## Try it
Whenever the word "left" appears in a line of the listing, copy that line.

## Recorded data
↓
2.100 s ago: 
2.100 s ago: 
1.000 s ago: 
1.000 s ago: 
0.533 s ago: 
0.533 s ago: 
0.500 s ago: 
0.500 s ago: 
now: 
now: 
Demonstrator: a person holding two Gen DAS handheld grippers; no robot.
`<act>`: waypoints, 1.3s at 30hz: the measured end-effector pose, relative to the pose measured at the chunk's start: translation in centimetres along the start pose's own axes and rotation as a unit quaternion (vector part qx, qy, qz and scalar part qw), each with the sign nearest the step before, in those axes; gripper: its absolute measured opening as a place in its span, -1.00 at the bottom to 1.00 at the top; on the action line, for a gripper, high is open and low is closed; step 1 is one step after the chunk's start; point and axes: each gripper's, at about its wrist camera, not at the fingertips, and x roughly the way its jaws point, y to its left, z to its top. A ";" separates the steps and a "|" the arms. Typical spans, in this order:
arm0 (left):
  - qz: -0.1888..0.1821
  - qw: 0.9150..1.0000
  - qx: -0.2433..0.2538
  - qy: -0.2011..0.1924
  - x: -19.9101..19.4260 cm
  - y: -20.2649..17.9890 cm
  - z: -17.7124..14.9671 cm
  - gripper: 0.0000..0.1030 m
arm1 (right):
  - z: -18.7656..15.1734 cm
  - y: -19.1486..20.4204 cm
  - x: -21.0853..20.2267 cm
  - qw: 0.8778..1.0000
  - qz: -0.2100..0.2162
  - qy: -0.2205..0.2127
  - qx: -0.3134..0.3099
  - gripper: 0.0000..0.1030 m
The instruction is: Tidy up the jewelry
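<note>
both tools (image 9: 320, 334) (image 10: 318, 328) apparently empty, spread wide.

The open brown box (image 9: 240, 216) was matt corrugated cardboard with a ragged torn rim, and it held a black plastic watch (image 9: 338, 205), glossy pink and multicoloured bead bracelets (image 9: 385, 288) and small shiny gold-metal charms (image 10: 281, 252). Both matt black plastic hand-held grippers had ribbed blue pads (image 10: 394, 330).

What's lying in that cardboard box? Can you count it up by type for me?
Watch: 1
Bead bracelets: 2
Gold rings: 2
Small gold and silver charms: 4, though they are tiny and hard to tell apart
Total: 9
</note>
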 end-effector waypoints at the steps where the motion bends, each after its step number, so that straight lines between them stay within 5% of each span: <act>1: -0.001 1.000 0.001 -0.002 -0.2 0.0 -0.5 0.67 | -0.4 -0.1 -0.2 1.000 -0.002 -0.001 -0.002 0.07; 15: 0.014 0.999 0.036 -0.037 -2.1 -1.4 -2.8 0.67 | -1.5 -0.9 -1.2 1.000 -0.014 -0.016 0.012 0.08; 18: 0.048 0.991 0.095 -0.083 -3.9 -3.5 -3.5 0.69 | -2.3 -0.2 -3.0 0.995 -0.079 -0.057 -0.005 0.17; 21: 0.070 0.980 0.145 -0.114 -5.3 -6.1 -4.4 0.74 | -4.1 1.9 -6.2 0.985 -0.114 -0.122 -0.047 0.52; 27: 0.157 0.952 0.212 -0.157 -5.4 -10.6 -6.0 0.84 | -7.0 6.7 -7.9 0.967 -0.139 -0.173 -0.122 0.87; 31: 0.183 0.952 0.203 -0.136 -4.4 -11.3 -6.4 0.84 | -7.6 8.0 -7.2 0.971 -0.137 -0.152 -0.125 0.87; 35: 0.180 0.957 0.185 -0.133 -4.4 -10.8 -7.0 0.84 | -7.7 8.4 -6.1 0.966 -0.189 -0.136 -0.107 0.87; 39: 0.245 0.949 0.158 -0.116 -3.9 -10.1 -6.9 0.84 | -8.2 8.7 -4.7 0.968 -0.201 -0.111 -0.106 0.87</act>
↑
## Response
`<act>`: waypoints, 1.3s at 30hz: the measured end-effector pose, relative to the pose measured at the chunk's start: translation in centimetres along the start pose's own axes and rotation as a unit quaternion (vector part qx, qy, qz and scalar part qw), each with the sign nearest the step before, in those axes; gripper: its absolute measured opening as a place in its span, -1.00 at the bottom to 1.00 at the top; on the action line, for a gripper, high is open and low is closed; step 1 is one step after the chunk's start; point and axes: each gripper's, at about its wrist camera, not at the fingertips, and x roughly the way its jaws point, y to its left, z to its top. A ";" separates the steps and a "|" the arms. Typical spans, in this order:
arm0 (left):

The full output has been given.